At the heart of Fat Ham is Olisa Odele as Juicy. Juicy is a young man caught between grief, desire, and the weight of expectation. Where Shakespeare’s Hamlet spirals into paralysis, Odele’s Juicy hesitates with a knowing wink, questioning not only his uncle’s guilt but the very expectations of masculinity and revenge he’s been handed. His performance balances vulnerability with camp humour, rolling his eyes at the world he aches to change. The karaoke scene, where Juicy sings Radiohead’s Creep, is unforgettable. Odele’s voice is raw, cracking with pain and tenderness, and for a moment the entire theatre holds its breath. He turns a well-known anthem into a confession, making it feel as if the song was written for this moment. It’s the kind of performance that makes you feel complicit. This Hamlet doesn’t just brood in the shadows; he rewrites the code instead of simply running the program.
Corey Montague-Sholay’s Larry provides a shattering heartbeat to the evening. Larry begins as the embodiment of discipline and repression: a soldier, stiff-backed, sharp-edged, and weighed down by what he has seen and done. Yet beneath the armour is a man desperate to be soft and tender.
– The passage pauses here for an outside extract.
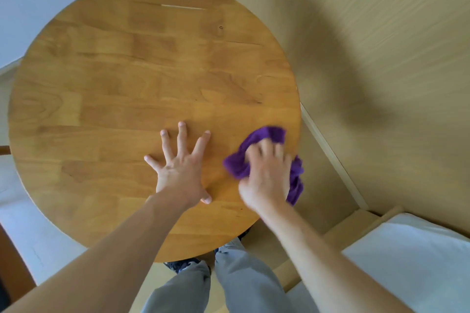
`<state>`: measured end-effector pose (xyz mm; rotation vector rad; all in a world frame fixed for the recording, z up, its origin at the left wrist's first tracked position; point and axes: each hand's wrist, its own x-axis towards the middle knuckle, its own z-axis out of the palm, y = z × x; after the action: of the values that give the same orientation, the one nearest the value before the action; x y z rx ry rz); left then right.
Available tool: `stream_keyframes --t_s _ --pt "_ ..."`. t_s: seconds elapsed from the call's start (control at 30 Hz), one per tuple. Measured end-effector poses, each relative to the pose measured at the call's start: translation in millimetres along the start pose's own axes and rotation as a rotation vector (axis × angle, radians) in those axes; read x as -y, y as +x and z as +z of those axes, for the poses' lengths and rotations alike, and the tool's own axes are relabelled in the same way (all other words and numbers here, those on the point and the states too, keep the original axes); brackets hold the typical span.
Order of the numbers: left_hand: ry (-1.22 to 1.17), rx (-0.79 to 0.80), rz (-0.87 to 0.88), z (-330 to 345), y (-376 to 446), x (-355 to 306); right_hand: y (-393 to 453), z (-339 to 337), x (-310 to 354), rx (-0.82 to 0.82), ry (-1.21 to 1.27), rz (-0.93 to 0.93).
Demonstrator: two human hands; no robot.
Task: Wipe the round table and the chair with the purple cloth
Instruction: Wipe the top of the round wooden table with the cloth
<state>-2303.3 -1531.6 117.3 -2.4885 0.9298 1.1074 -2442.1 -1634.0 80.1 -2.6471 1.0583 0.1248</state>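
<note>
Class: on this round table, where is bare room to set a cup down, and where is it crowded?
Bare wood runs across the round table from the far and left rim to the left hand. The near right edge is crowded: the right hand presses the purple cloth there.

Purple cloth (256, 138) under right hand (267, 178)

Round wooden bench (127, 79), honey-toned planks, standing on pale wood-grain floor (368, 46). Lying on it near the right edge: crumpled purple cloth (241, 160), pressed under the right hand (267, 175). Resting flat just beside, the left hand (178, 170), fingers (181, 134) spread.
</note>
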Motion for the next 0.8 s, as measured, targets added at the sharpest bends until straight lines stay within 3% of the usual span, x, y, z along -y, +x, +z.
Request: stream_keyframes --t_s 0.1,0.17,0.23,0.4,0.5,0.57,0.7,0.8 --pt "0.000 -0.004 -0.010 0.3 -2.5 -0.1 -37.7 11.1 -8.3 0.032 0.048 -0.392" --pt "0.002 -0.021 -0.018 1.0 -2.3 1.3 -21.6 6.2 -21.5 0.048 0.071 -0.551" --pt "-0.005 -0.032 -0.015 1.6 -0.1 2.0 17.8 -5.0 -27.0 0.071 0.037 -0.494" --pt "0.000 -0.036 -0.018 2.4 0.9 -0.1 122.5 -20.1 -10.4 -0.115 0.060 -0.036" --pt "-0.017 -0.022 -0.017 0.8 1.5 -0.4 140.3 -19.8 14.4 -0.111 0.010 0.159" --pt "-0.017 -0.014 -0.010 1.2 1.7 -0.4 125.5 -14.3 30.3 -0.078 0.005 0.132" --pt "-0.014 -0.010 0.003 1.1 1.8 -1.1 77.1 -2.3 49.8 0.021 0.048 -0.091" --pt "-0.023 0.000 0.011 0.5 1.2 -0.5 83.3 -19.2 54.7 0.069 0.312 0.019"
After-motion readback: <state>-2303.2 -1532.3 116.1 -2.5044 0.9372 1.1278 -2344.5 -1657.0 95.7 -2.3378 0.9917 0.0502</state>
Montague-Sholay brings a delicacy to this duality, allowing us to glimpse the trembling boy beneath the uniform. His monologue confessing his love for Juicy is spellbinding, a moment of poetry so intimate it feels like eavesdropping on someone’s soul. Later, when Juicy outed him without consent, Montague-Sholay’s reaction was devastating: the betrayal rippled across his face in real time, an entire story told in silence, and it was mesmerising. And just when the weight of the world threatens to crush him, Montague-Sholay shows us Larry’s release, his freedom, with a final flourish (and a fabulous costume change during the bows) that sent the audience grinning.
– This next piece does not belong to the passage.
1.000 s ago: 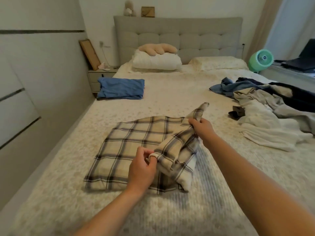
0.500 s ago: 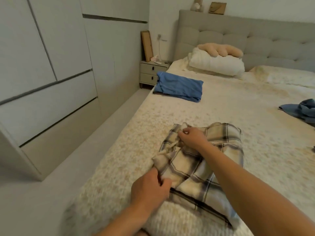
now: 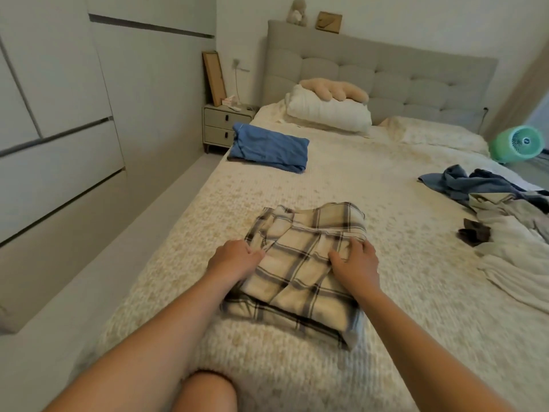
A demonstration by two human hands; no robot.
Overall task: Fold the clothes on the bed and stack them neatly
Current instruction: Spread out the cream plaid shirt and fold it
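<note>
**Both hands on folded plaid shirt, bed**

Bed [image 3: 341, 185] fills most of the frame, cream patterned cover, grey tufted headboard [image 3: 416, 81] at the far end. White wardrobe [image 3: 53, 114] runs along the left wall. No readable writing, brand or label anywhere; blur is too heavy for small print.

Heap of unfolded clothes [image 3: 505, 221] on the right side of the bed: blue, dark, grey and white pieces tangled together, running off the frame edge. White pillow [image 3: 326, 110] against the headboard with a tan plush cushion [image 3: 332, 89] on top.

Plaid shirt [image 3: 300, 269], cream with dark checks, lies folded into a thick rectangle on the near middle of the bed, well apart from the heap. Folded blue garment [image 3: 270, 150] sits near the left edge, further up, close to the nightstand [image 3: 225, 126]. Green fan [image 3: 518, 144] at right, off the bed.

Left hand [image 3: 234, 260] is at the shirt's left edge, knuckles up, fingers curled against the fabric; cannot tell whether they pinch it or just press. Right hand [image 3: 356, 263] rests palm down on the shirt's right part, fingers spread and bent slightly, pressing the top layer. Both forearms reach forward, roughly parallel. A bare knee [image 3: 205, 391] shows at the bottom edge.
</note>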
Sule Rimi is a double delight in the roles of both Juicy’s ghostly father and his oily, domineering uncle, Rev. As Rev, Rimi oozes menace with a smile. As Pap, the swaggering ghost, Rimi finds a delicious balance of comedy and threat, reminding us that even ghouls can strut. Sandra Marvin storms the stage as Rabby. She is funny, ferocious, and utterly magnetic. Jasmine Elcock gives Opal, Rabby’s daughter, fresh agency and bite. This isn’t Ophelia adrift in sorrow, but a young woman who rolls her eyes, cracks jokes, and refuses to be sidelined. Elcock’s expressive face and comic timing make her a joy to watch, and her ability to flip from cheeky humour to sharp observation keeps the audience on their toes.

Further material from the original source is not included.